La jeune fille haussa les épaules, comme si elle ne pouvait même pas comprendre ce qu’on lui voulait dire.
Philippe reprit:
– Mais, tandis qu’il va vous questionner sur votre santé, j’irai faire un tour dans le parc. L’heure à laquelle j’ai demandé mon cheval n’est point encore venue, en sorte que je pourrai te revoir avant mon départ, et causer encore un instant avec toi.
Et il serra la main d’Andrée en essayant de sourire.
Mais il y avait pour la jeune fille quelque chose de contraint et de convulsif dans ce serrement et dans ce sourire.
Le docteur reconduisit gravement Philippe jusqu’à la porte d’entrée, qu’il ferma.
Après quoi, il revint s’asseoir sur le même sofa où Andrée était assise.

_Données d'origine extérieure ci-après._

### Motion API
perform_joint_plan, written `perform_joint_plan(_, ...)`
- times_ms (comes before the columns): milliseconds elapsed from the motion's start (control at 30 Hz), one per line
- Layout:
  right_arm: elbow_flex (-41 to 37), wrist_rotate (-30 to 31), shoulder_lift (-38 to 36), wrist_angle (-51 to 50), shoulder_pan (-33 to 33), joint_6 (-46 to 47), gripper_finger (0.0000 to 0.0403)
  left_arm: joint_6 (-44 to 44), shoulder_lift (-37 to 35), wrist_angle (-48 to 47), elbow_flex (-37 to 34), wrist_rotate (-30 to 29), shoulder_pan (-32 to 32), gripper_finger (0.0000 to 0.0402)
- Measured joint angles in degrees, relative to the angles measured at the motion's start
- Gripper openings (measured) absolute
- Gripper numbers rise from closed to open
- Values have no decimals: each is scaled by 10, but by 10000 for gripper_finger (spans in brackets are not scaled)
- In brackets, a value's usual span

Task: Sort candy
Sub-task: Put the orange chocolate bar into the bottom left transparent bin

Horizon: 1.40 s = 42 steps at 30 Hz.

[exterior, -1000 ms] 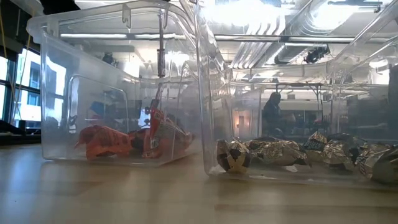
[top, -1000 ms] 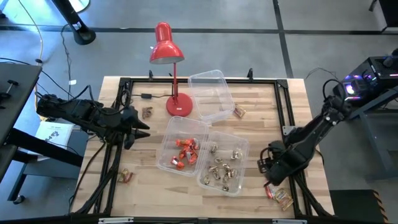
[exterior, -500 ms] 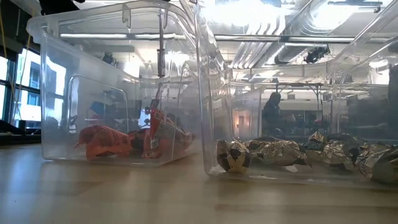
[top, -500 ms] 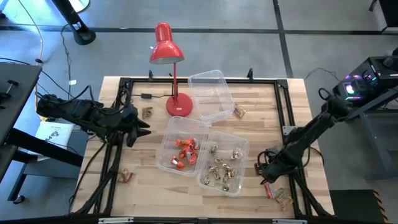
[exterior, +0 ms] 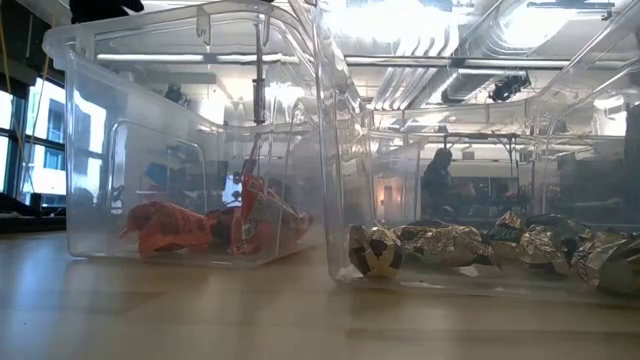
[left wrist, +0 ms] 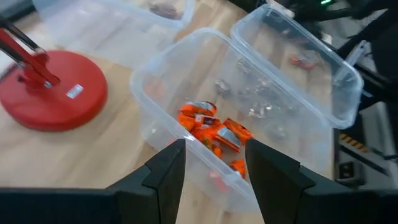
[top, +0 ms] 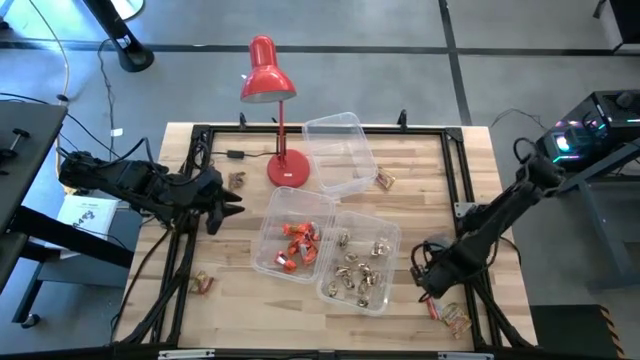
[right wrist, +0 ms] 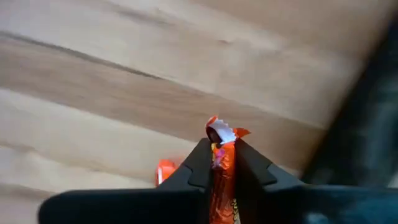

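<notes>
Red-orange candy lies in one clear tub, and gold-silver candy in the tub beside it. Brown-orange pieces lie loose on the table. My right gripper, low at the near right, is shut on a red-orange candy. My left gripper hovers open at the table's left, facing the red-orange tub, with nothing between its fingers. My right gripper pinches the red-orange candy between its two fingers, coming from above and pointing down at the table. The candy lies along the fingers, and its crimped end sticks out past the fingertips. Whether it is clear of the wood I cannot tell.
A red desk lamp stands at the far side on its round base, next to a third clear tub. Another orange piece lies beside my right fingers. A black frame runs round the table.
My right gripper has gone down and toward the table's near edge, onto the candies at the near right.
</notes>
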Motion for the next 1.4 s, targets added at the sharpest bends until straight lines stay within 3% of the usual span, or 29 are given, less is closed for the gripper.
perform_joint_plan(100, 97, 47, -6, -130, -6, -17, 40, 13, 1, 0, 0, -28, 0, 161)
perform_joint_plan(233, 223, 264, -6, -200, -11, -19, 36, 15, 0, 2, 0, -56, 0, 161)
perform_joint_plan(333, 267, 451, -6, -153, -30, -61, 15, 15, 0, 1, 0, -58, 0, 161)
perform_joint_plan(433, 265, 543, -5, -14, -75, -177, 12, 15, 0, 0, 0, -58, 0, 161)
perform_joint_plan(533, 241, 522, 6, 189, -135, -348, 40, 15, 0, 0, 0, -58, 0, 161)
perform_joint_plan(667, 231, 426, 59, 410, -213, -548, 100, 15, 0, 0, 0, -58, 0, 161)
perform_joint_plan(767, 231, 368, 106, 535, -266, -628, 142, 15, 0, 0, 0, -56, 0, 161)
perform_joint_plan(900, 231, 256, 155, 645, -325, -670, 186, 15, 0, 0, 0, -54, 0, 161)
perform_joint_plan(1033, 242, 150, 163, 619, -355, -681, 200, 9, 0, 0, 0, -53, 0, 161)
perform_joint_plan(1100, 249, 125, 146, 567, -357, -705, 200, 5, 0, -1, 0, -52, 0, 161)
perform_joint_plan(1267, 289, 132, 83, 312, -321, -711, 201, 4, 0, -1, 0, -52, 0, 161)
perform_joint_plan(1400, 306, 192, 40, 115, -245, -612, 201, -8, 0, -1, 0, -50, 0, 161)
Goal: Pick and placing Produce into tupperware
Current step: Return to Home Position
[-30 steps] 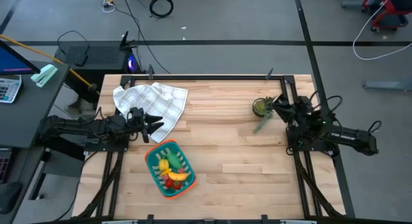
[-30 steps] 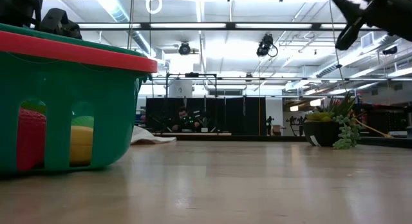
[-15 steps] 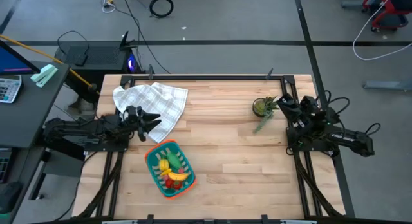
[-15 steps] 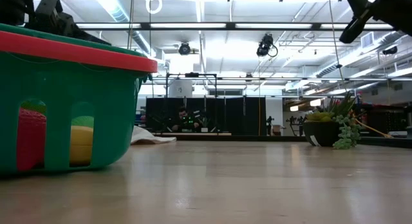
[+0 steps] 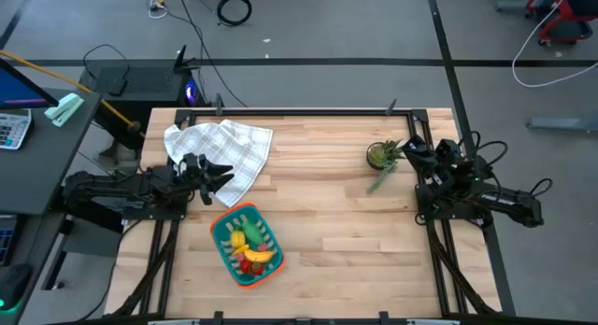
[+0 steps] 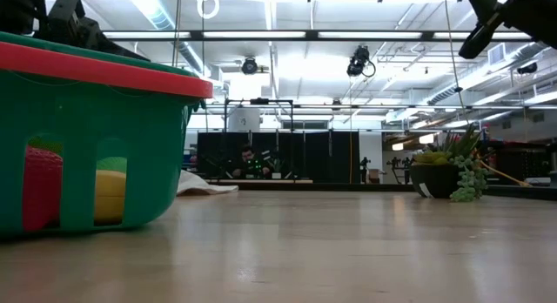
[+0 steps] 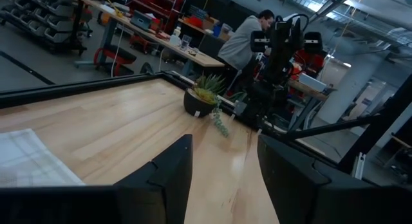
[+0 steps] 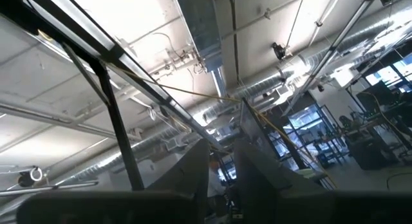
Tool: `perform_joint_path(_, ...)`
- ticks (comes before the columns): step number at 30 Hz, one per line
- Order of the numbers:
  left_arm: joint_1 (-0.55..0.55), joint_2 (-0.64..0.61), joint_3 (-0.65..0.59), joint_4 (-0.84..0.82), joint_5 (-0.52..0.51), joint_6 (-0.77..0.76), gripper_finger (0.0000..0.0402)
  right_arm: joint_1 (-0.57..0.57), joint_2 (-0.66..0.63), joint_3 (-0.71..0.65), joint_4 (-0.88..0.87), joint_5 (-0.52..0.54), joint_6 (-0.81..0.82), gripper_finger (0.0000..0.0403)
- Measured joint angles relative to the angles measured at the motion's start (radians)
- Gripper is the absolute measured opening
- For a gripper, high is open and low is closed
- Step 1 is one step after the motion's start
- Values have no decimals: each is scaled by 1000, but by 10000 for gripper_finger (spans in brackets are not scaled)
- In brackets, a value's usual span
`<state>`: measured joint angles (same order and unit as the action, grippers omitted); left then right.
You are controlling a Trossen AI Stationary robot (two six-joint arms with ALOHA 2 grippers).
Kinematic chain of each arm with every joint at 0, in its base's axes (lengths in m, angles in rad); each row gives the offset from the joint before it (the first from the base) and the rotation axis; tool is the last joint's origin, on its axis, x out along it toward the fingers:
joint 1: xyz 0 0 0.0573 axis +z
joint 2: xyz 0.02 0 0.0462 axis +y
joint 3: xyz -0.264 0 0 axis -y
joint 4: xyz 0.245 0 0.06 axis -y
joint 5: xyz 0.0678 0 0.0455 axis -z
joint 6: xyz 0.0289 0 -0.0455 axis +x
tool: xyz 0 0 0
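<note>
Produce, small toy fruits and vegetables [image 5: 249, 251], lay in the shallow teal orange-rimmed tupperware [image 5: 219, 233], so my empty left gripper [image 5: 224, 174], spread wide at the white checked cloth [image 5: 234, 143], had to draw home smoothly without snagging it, my narrowly parted right gripper [image 5: 411, 149] near the green potted plant [image 5: 378, 156]
</note>
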<state>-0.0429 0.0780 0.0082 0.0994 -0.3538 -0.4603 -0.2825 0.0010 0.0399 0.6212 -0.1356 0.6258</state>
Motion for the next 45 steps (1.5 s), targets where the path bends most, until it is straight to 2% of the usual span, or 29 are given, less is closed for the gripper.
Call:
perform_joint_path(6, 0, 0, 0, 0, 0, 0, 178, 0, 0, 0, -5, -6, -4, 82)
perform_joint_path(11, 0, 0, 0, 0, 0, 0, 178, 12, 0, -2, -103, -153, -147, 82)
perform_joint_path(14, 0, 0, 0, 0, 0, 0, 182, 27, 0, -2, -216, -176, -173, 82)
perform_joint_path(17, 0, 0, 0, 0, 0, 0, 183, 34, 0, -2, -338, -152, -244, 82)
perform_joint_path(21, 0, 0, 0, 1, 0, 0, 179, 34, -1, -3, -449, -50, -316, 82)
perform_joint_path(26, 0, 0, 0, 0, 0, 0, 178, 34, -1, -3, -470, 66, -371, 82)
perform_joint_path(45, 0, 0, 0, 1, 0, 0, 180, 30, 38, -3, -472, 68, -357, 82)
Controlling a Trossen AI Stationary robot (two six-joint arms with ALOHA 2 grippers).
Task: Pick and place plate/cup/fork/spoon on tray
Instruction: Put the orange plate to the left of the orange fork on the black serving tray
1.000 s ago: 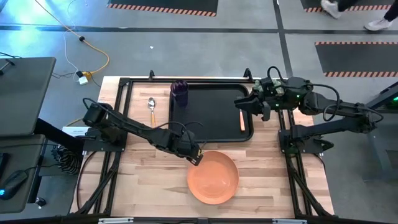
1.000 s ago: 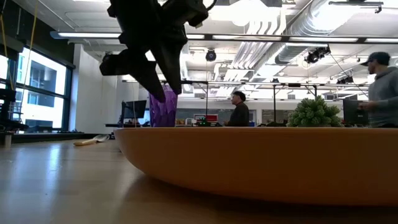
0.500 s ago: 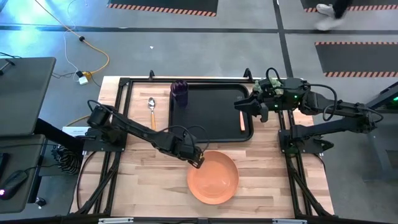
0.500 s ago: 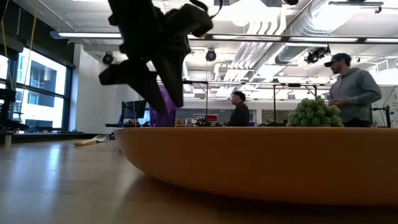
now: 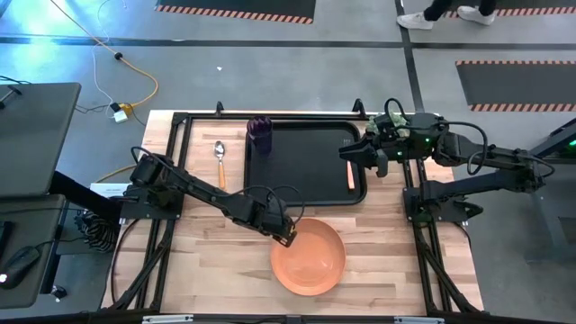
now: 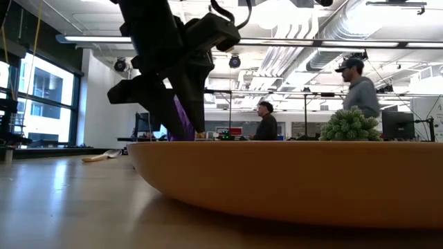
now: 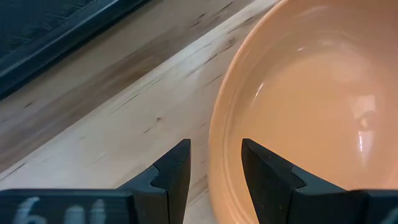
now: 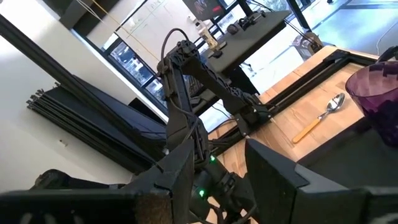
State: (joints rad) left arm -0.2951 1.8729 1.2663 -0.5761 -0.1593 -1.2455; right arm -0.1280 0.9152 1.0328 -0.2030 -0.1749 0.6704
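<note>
My left fingers (image 7: 214, 171) open, one each side of orange plate (image 5: 309, 256) rim, ready to pinch. Right fingers (image 5: 360, 160) open, waiting over tray (image 5: 306, 184).

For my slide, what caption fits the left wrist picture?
Left pincer, open, straddles the rim of the orange plate on the wooden table.
</note>
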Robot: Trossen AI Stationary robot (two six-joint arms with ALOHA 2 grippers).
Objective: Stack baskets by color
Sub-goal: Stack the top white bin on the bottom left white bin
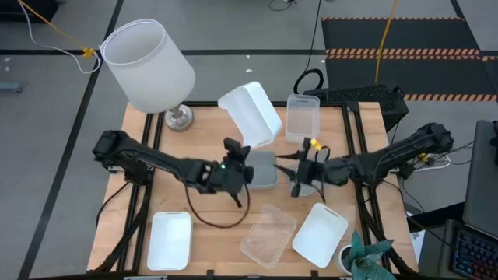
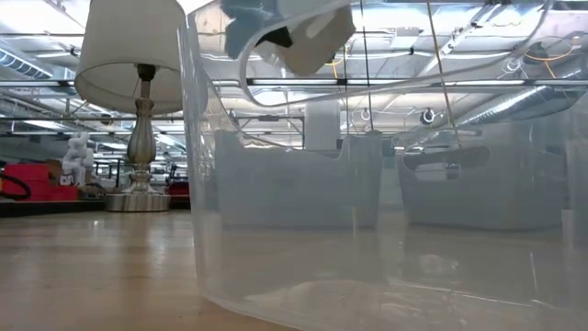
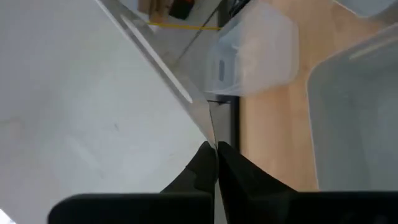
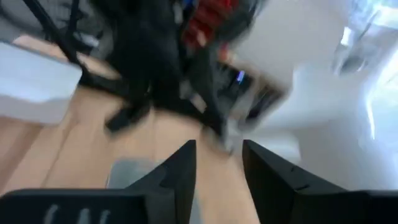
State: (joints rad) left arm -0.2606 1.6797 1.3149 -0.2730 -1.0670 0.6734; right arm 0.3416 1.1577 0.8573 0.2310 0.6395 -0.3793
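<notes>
Left gripper (image 1: pixel 243 158) pinches the tilted white basket (image 1: pixel 250 113) just beyond the grey-blue basket (image 1: pixel 263 169) — keep that pinch firm; right gripper (image 4: pixel 217 163), beside it, stands spread.

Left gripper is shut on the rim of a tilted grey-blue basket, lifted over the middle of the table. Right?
Wrong on colour. The left gripper is shut on the rim of a tilted white basket, lifted over the middle of the table, as the high view shows. The grey-blue basket lies flat on the table beneath it.
</notes>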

Chapitre CXLIV La consultation
Le plus profond silence régnait dehors.
Pas un souffle de vent ne passait dans l’air, pas une voix humaine ne retentissait; la nature était calme.
D’un autre côté, tout le service de Trianon était terminé; les gens des écuries et des remises avaient regagné leurs chambres; la petite cour était déserte.
Andrée sentait bien au fond de son cœur quelque émotion de l’espèce d’importance que Philippe et le médecin donnaient à cette maladie.